Hoe kunnen bedrijven zien dat ze een klus hebben voor NanoLab? “Als ze er met een elektronenmicroscoop niet uitkomen”, zo vat Speller het samen. “Als ze daarmee de beschadigingen niet kunnen vinden waar ze last van hebben. Onlangs hoorden we van een type beeldscherm waar erg veel foute pixels in blijken te zitten. Wij vermoeden dat de fout op nanoniveau ligt. Ik kan me voorstellen dat scheikundigen komen met een reageerbuisje: hier zitten mijn moleculaire motortjes in, maar ze werken niet goed. Alleen als je denkt op het conventionele niveau van ‘ik heb een stuk ijzer’ dan heb je zo’n nano-onderzoek niet nodig. Hoewel, de kogels van een kogellager slijten ook. Dat zou je ook wel eens nanoscopisch kunnen bekijken.” |

www.ru.nl/nanolab

De eerste cursus is op 18 november.

***Kader***

Hoe werkt het?

STM (scanning tunneling microscopy) en AFM (atomic force microscopy) behoren tot de familie der scanning probe microscopes (SPM’s). Allebei werken ze met een sonde met een zeer fijne punt, die heel dicht over het te meten oppervlak scheert.
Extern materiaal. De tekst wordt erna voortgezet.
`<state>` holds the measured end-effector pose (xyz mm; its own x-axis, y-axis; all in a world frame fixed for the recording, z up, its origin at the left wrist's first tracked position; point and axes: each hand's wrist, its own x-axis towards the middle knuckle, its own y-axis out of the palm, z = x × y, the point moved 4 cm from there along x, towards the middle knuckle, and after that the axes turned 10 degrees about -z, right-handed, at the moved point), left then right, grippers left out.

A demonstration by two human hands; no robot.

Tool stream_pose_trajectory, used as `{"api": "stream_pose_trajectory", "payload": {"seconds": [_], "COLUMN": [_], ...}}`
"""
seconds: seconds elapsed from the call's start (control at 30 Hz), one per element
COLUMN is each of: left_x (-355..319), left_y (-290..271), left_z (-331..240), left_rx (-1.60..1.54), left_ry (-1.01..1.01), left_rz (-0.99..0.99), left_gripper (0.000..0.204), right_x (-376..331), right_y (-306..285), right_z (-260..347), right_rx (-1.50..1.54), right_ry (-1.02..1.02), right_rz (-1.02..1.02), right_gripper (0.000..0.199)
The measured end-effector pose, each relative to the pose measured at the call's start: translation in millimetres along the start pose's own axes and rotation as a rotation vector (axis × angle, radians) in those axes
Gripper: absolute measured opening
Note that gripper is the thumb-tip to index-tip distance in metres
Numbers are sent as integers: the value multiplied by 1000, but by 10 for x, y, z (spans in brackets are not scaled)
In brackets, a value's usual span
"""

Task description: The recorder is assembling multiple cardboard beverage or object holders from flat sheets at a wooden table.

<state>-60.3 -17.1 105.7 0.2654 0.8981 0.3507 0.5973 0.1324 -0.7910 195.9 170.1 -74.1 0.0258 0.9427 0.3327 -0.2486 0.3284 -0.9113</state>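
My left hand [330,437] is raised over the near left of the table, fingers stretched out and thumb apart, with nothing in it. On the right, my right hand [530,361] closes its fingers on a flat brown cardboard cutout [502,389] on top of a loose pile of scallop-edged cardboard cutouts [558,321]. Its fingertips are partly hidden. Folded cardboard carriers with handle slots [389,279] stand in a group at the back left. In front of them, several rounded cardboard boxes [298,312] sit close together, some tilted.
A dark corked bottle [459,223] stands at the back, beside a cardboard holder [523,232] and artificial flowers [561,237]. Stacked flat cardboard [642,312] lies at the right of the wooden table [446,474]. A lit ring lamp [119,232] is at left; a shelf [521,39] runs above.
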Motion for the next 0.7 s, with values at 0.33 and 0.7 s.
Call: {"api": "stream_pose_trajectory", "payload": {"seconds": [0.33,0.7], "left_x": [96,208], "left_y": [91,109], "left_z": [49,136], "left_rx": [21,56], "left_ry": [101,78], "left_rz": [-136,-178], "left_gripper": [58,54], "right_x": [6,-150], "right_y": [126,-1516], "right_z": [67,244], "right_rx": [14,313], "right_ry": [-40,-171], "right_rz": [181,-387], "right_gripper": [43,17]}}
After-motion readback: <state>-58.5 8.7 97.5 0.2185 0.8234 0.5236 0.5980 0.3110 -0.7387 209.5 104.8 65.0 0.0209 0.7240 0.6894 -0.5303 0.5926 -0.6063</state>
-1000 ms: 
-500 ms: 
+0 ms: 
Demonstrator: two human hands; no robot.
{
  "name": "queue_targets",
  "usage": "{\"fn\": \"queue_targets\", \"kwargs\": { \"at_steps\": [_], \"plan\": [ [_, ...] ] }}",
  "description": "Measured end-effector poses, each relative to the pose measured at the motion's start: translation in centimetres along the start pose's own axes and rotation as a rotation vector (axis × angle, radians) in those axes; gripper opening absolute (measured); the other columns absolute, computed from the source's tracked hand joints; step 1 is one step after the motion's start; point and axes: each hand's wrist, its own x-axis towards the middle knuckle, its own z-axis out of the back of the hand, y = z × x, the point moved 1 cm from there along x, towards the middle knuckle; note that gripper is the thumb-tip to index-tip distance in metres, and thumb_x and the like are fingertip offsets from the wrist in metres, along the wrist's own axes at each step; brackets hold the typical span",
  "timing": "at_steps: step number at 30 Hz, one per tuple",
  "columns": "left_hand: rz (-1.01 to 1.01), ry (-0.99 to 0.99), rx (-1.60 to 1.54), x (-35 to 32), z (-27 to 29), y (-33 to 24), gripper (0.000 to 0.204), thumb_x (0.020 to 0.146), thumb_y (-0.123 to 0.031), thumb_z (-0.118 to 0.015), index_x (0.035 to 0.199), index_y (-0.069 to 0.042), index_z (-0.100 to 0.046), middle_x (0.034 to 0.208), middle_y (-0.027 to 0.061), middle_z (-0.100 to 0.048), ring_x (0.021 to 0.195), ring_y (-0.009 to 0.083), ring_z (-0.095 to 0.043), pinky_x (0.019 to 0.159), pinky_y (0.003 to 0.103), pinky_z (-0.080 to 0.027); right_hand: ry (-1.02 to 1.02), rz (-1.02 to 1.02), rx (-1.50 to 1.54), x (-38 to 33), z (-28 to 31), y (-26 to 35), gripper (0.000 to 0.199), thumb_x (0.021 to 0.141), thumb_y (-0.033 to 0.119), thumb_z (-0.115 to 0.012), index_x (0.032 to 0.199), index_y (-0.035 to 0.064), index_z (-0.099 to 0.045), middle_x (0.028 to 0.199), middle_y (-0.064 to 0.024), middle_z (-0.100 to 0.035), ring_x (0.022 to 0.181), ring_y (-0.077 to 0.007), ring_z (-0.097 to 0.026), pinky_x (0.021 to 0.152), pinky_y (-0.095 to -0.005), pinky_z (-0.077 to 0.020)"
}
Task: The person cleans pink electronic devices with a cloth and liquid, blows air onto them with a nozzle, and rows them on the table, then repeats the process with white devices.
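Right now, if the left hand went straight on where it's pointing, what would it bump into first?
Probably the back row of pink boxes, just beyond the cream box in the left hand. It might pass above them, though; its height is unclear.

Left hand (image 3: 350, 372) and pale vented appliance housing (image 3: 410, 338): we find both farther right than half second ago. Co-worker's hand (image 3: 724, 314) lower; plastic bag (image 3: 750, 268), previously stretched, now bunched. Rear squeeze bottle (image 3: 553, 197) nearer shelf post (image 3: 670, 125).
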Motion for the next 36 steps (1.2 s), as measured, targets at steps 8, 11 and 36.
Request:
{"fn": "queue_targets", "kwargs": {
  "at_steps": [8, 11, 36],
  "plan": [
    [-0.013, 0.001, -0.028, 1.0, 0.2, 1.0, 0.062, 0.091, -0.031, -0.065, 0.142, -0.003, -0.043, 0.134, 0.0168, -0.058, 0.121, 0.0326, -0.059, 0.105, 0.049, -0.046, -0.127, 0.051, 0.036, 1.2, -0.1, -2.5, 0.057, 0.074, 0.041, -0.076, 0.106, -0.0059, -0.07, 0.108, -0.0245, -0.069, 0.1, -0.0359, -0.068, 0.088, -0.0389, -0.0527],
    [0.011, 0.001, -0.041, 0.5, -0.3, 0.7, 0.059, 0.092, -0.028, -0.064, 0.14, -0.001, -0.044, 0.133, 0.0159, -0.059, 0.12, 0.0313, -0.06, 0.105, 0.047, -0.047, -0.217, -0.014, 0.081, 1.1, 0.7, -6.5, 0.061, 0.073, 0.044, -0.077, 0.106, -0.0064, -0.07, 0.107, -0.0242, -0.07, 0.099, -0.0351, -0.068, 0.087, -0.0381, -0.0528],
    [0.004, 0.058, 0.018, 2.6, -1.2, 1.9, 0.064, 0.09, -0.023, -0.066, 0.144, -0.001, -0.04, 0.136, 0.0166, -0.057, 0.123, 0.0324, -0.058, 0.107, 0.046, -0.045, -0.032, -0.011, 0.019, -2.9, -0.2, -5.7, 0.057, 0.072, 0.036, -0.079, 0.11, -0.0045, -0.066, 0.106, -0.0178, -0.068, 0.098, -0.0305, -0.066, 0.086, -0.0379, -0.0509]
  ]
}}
Bij STM wordt een spanningsverschil tussen punt en monster aangelegd. Komen die twee heel dicht bij elkaar, dan overlappen de golffuncties van hun elektronen en gaat door het tunneleffect een kleine maar meetbare stroom lopen.

Bij AFM zit de punt aan het eind van een flexibele strip (cantilever). Hoe dichter de punt bij het monster komt, hoe groter de onderlinge aantrekkingskracht. Wat je meet, is de verbuiging van de cantilever.

STM geeft de hoogste resolutie, maar bij AFM hoeft het monster niet geleidend te zijn. Bovendien verdraagt AFM grotere hoogteverschillen. Vaak gebruik je beide technieken naast elkaar: AFM voor een eerste blik op een oppervlak, STM om dieper in detail te gaan.